Before Jackass, Bam Margera took part in a series of videos he called CKY (named after the band). He wound up making several volumes of him and his friends, like Raab Himself, Ryan Dunn, Rake Yohn, etc, goofing around and being themselves. Then he went on to be a member of Jackass and do his own MTV shows like Bam's Unholy Union and Viva La Bam. Haggard: The Movie was the middle of the road coming out in 2003. A year after the first Jackass movie.
It's supposedly a true story remade with the characters in the movie are played by Bam's friends. Ry (Dunn) is upset when he finds out his girlfriend Glauren (Rivell) wants time apart. He then realizes that she is hanging out with a heavy-metal punk nicknamed Hellboy (Yohn). To help their friend out, Valo (Margera), Falcone (DiCamillo), and Raab Himself (Raab) all try to vandalize Glauren's house. But Ry is still sinking deeper and deeper into a mental depression.
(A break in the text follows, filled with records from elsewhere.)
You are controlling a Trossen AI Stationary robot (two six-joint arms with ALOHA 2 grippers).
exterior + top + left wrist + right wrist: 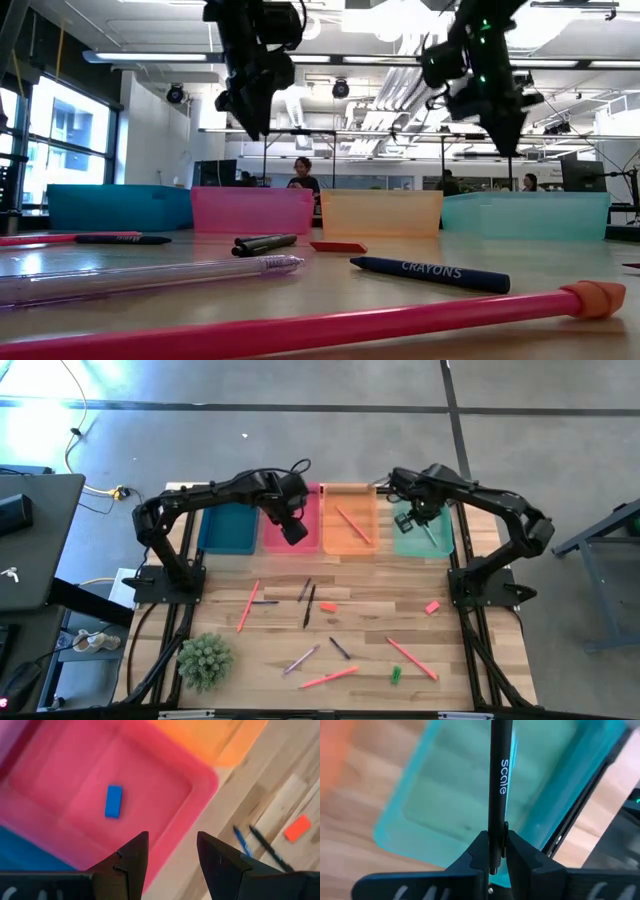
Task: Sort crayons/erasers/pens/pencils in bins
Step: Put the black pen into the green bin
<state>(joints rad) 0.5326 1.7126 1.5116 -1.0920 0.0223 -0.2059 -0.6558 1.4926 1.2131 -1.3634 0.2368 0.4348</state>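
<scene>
My left gripper (293, 530) hangs open and empty above the pink bin (272, 543); it also shows in the left wrist view (172, 845). A blue eraser (113, 801) lies flat on that bin's floor. My right gripper (424, 520) is above the teal bin (440, 545), shut on a black pen (499, 770) printed "scale". The blue bin (228, 528) and the orange bin (350, 545) stand in the same far row. The orange bin holds a long orange stick (352, 523). My right gripper pinches the black pen between its two fingers near one end of the barrel (496, 827). The pen runs on past the fingertips, along the fingers. It is lifted clear, over the teal bin (445, 805).
On the wooden table lie pink pencils (248, 605), black pens (308, 605), a red eraser (328, 606), a pink eraser (432, 607), a green eraser (396, 674) and a blue crayon (430, 272). A small plant (205, 660) stands at the near left.
</scene>
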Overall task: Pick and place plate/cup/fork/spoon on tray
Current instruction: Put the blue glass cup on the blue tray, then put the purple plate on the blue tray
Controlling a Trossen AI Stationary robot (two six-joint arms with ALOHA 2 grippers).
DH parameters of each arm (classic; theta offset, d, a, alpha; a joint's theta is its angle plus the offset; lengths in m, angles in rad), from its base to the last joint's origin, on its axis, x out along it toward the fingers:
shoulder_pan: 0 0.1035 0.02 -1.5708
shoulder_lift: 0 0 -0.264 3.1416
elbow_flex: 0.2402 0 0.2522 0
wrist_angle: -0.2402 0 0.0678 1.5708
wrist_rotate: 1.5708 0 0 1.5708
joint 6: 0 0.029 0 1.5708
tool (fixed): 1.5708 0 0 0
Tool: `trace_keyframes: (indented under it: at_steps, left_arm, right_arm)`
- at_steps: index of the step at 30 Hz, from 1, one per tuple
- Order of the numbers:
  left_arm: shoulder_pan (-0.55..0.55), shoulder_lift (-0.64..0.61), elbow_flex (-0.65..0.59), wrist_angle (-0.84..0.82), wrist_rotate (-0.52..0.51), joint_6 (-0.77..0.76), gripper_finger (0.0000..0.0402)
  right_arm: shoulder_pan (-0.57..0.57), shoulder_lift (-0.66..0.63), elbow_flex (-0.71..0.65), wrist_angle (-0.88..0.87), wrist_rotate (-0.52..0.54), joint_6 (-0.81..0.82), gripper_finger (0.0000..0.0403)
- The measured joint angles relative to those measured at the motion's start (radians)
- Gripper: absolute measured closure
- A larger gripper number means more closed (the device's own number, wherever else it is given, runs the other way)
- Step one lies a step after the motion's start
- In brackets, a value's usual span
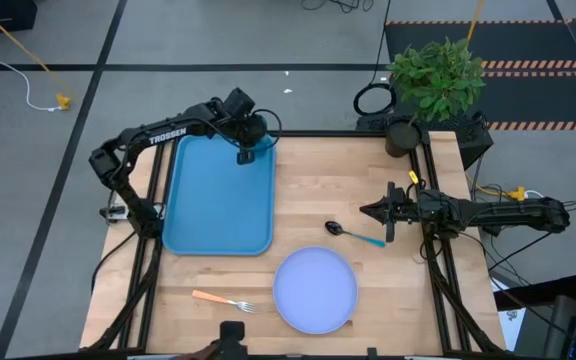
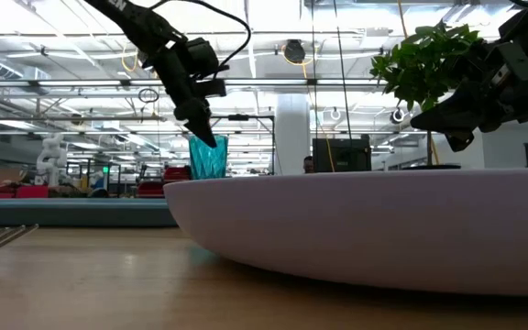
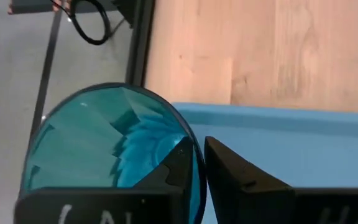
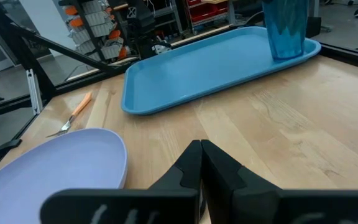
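Blue tray [image 1: 208,215]: one, on the table's left half.
Cup [image 1: 251,152]: one, upright in the tray's far right corner.
Left gripper [image 1: 245,156]: fingers straddling the cup's rim, one inside, one outside.
Right gripper [image 1: 368,211]: clenched, empty, just beyond the spoon [image 1: 353,234].
Plate [image 1: 314,290]: one, on bare wood.
Fork [image 1: 224,301]: one, left of the plate.

Teal cup [image 1: 247,152] upright in blue tray's [image 1: 213,215] far corner. Lavender plate [image 1: 314,290] on table, near edge. Orange-handled fork [image 1: 220,299] left of plate; blue-handled spoon [image 1: 353,234] just beyond plate.
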Motion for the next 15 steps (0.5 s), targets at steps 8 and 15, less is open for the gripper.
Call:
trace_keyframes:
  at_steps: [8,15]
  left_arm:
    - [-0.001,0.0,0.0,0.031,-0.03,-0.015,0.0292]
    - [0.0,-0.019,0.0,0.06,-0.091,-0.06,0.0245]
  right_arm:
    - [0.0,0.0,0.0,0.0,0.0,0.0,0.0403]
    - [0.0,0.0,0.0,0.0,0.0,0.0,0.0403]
The humor is totally up my alley with lots of rough housing, name calling, and well acted, natural conversations. The movie is not too long or too short. It is perfectly managed. The only downside is it has one montage too many. Many of the montages in the movie are set to skateboarders with rock music by CKY, Gnarkill, and H.I.M. in the background. I have no problem with any of the music played, but there are at least four montages in the film that go on for way too long.
Other than that, the film is pretty close to perfect. I was under the assumption that since most of these guys are used to doing dangerous stunts they couldn't really do justice acting in a full length movie. I was way off. They pulled if off perfectly. In no way was I expected Bam and Dunn could both act as well as they did.
Between the soundtrack, the filming style, the humor, the acting, and the story, Haggard: The Movie wins in every category. Except the fact that the number of montages can be tedious, and the subplot of an invention doesn't really take off as much, but we see it done with more in the sequel. Haggard: The Movie is not only a great film, but a great way to remember an amazing actor and daredevil.
Starring: Ryan Dunn, Jenn Rivell, Bam Margera, Brandon DiCamillo, Chris Raab, Rake Yohn, and Vincent Margera.